> **What you will do**
Consider the listing below. Extract exactly the lines from the line containing "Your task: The" to the line containing "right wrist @", both included.

> **Given records**
------------
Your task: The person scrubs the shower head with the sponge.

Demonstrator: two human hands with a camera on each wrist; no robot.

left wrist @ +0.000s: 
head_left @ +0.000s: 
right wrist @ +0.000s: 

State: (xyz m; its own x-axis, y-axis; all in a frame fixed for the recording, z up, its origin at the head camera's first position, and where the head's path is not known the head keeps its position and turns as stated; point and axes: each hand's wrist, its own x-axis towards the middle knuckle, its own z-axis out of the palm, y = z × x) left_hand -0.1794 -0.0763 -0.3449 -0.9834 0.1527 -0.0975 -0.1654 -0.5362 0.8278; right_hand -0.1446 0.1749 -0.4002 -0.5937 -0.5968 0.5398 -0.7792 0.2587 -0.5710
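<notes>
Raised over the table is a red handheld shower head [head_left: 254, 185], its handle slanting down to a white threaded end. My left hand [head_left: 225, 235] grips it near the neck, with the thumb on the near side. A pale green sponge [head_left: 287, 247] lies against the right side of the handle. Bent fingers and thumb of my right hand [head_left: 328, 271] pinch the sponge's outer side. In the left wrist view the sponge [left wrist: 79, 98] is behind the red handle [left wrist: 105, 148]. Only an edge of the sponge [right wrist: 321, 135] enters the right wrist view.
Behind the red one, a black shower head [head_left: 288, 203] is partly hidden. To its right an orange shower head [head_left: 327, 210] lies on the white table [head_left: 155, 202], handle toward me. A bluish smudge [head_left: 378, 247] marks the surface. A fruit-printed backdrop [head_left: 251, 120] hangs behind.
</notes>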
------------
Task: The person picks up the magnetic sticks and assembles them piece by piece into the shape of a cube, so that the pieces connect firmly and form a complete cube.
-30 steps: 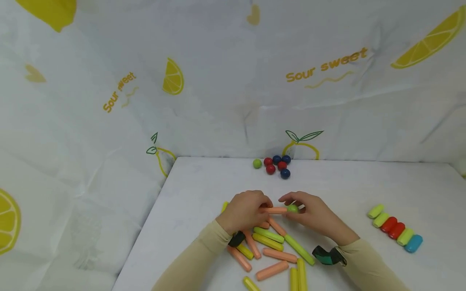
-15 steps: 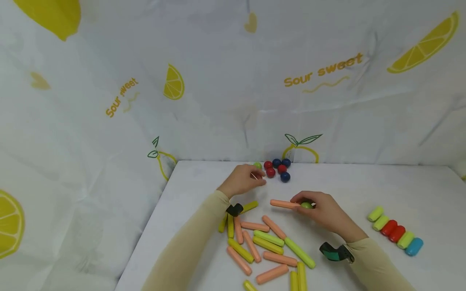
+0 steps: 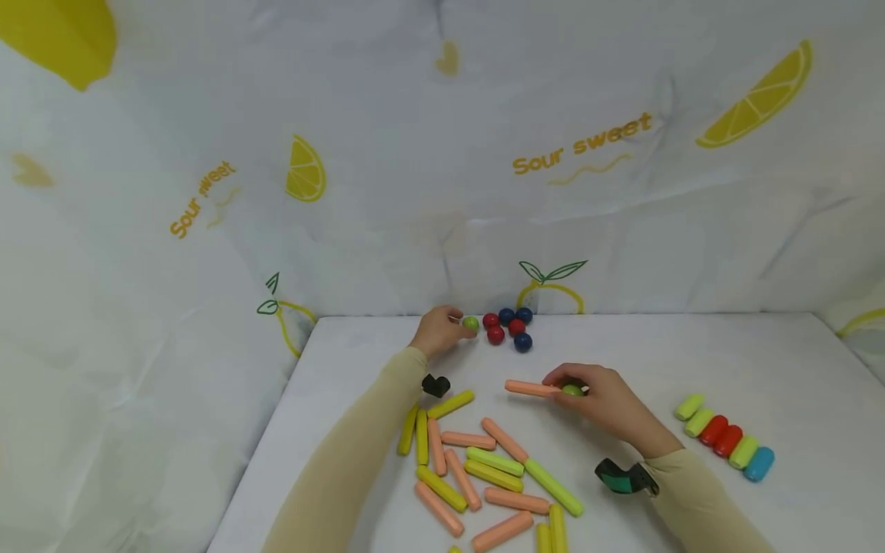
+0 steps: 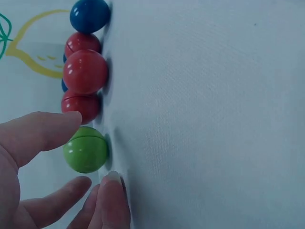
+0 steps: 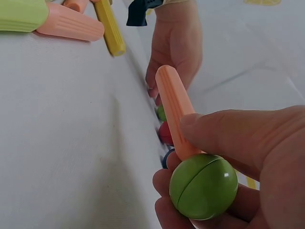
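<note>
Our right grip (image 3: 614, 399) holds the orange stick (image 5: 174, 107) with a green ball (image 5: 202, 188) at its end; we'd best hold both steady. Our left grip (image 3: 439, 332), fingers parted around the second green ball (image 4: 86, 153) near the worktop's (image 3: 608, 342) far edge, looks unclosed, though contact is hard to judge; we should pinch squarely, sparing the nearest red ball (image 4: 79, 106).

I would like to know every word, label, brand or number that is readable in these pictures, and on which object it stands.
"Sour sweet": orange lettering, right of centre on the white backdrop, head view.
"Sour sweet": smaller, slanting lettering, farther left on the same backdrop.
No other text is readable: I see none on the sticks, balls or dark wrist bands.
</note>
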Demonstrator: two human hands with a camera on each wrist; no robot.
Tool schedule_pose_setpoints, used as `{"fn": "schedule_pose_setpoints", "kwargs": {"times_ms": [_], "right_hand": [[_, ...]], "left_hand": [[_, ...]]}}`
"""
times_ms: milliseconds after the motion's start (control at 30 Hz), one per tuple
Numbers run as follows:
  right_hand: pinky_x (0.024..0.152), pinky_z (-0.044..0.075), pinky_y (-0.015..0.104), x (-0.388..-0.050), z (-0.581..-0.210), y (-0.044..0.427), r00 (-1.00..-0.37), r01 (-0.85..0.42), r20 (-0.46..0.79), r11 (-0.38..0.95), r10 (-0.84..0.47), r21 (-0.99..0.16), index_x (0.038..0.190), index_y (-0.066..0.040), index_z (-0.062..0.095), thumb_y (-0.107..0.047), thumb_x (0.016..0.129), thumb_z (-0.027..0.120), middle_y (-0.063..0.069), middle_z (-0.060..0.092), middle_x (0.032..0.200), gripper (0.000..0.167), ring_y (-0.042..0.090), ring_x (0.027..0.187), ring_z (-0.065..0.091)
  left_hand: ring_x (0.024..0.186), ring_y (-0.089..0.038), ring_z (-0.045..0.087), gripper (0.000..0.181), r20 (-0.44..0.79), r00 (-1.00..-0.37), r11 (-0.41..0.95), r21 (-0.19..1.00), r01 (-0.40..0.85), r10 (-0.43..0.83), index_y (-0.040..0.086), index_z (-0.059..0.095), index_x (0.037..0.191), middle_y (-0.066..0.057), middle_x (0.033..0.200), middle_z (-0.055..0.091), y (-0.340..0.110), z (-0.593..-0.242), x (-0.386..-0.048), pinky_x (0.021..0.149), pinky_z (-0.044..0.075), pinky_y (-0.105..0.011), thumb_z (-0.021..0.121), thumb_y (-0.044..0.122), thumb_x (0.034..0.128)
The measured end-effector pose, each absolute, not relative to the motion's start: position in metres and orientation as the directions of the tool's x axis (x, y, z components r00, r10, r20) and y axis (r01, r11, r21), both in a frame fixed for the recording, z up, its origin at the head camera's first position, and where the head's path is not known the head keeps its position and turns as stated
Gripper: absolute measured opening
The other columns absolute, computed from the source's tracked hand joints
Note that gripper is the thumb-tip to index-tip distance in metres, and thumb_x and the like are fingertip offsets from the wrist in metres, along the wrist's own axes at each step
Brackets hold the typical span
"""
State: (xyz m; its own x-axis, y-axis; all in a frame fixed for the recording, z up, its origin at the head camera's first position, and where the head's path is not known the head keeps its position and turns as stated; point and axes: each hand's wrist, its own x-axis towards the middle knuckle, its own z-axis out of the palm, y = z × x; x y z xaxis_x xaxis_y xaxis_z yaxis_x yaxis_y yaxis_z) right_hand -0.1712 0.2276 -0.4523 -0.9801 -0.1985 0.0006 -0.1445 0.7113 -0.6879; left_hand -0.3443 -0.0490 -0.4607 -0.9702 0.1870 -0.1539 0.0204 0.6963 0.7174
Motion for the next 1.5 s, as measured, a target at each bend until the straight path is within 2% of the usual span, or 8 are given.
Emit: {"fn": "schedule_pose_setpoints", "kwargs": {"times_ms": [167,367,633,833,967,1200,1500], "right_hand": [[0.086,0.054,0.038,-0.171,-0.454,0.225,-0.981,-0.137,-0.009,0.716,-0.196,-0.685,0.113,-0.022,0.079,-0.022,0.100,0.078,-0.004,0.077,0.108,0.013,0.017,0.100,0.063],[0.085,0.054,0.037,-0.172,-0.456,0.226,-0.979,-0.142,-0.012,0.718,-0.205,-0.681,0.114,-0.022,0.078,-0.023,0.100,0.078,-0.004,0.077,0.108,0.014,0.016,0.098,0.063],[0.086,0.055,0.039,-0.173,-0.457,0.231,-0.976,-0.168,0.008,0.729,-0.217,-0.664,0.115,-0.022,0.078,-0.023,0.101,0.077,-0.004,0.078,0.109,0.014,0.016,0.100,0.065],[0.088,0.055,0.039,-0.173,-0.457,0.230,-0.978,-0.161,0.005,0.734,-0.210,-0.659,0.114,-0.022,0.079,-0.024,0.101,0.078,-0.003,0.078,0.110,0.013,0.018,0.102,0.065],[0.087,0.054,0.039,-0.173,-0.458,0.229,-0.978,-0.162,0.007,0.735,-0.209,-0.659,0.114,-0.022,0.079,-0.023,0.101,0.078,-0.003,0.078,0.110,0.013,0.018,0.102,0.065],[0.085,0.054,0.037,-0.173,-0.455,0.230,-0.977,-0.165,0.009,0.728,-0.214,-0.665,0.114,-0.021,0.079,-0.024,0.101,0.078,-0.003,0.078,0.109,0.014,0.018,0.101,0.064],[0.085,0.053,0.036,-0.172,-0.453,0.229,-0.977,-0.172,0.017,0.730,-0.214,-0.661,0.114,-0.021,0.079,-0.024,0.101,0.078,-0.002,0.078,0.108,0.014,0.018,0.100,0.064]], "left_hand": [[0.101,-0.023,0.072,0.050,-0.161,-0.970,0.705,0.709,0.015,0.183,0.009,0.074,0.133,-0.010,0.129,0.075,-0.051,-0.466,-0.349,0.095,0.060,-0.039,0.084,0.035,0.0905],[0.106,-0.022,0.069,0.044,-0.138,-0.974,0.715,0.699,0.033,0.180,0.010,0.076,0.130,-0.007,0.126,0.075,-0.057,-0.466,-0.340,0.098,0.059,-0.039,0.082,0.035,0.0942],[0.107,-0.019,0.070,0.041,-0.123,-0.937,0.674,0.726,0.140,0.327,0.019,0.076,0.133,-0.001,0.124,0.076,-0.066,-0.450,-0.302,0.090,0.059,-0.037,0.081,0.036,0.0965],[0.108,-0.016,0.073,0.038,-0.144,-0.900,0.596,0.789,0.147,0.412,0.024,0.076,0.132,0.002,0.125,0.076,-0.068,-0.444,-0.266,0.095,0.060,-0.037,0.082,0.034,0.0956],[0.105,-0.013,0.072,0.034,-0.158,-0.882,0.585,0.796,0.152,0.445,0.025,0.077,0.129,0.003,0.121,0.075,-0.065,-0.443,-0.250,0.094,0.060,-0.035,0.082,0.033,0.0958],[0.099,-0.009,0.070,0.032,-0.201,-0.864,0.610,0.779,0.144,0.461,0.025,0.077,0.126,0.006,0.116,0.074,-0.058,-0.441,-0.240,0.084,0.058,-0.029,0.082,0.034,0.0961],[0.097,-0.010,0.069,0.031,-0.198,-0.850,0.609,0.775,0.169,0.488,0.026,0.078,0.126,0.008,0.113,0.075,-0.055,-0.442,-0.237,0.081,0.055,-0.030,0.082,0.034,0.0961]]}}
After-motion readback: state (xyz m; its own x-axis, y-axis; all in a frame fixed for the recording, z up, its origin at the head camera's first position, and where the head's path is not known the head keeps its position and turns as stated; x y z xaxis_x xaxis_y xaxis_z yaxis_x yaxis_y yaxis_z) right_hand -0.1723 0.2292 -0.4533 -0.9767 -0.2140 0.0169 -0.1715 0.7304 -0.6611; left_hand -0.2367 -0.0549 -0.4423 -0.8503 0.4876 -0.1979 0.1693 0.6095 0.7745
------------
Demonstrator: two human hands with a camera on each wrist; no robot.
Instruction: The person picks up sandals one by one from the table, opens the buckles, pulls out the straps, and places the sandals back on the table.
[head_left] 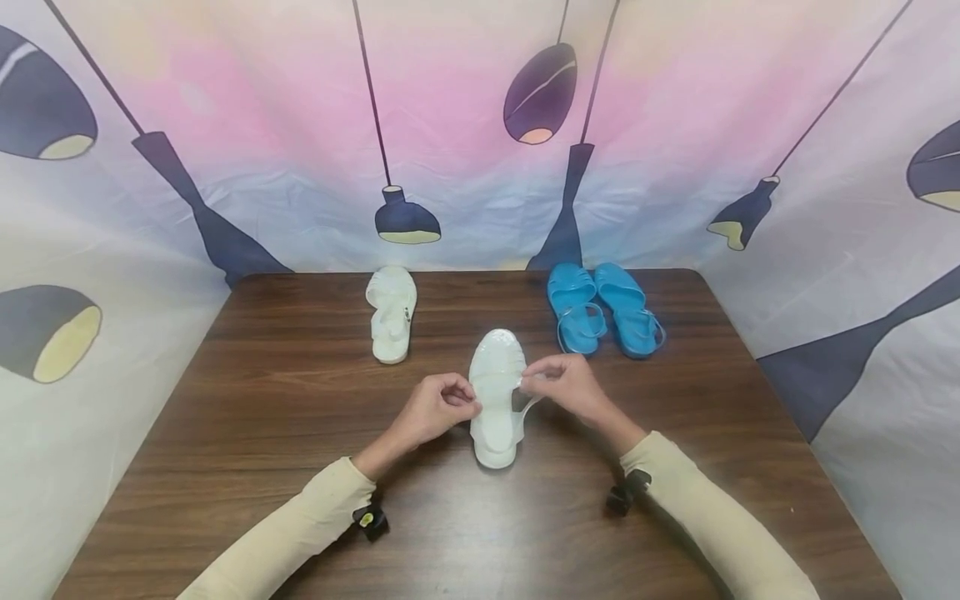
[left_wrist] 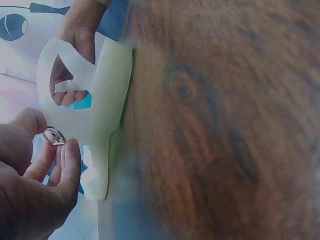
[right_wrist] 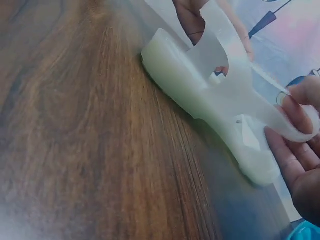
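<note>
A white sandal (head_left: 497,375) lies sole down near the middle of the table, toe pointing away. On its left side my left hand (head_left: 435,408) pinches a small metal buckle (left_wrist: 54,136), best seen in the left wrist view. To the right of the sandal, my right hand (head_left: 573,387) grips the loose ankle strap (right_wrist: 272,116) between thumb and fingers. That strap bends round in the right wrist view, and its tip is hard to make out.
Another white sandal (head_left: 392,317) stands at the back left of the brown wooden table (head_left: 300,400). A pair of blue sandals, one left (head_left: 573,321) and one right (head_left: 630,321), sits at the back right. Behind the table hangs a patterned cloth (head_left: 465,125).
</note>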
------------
> **Reply**
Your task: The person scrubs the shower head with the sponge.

Demonstrator: two human hands with a camera on each wrist; no robot.

left wrist @ +0.000s: 
head_left @ +0.000s: 
right wrist @ +0.000s: 

There is nothing else to this exercise.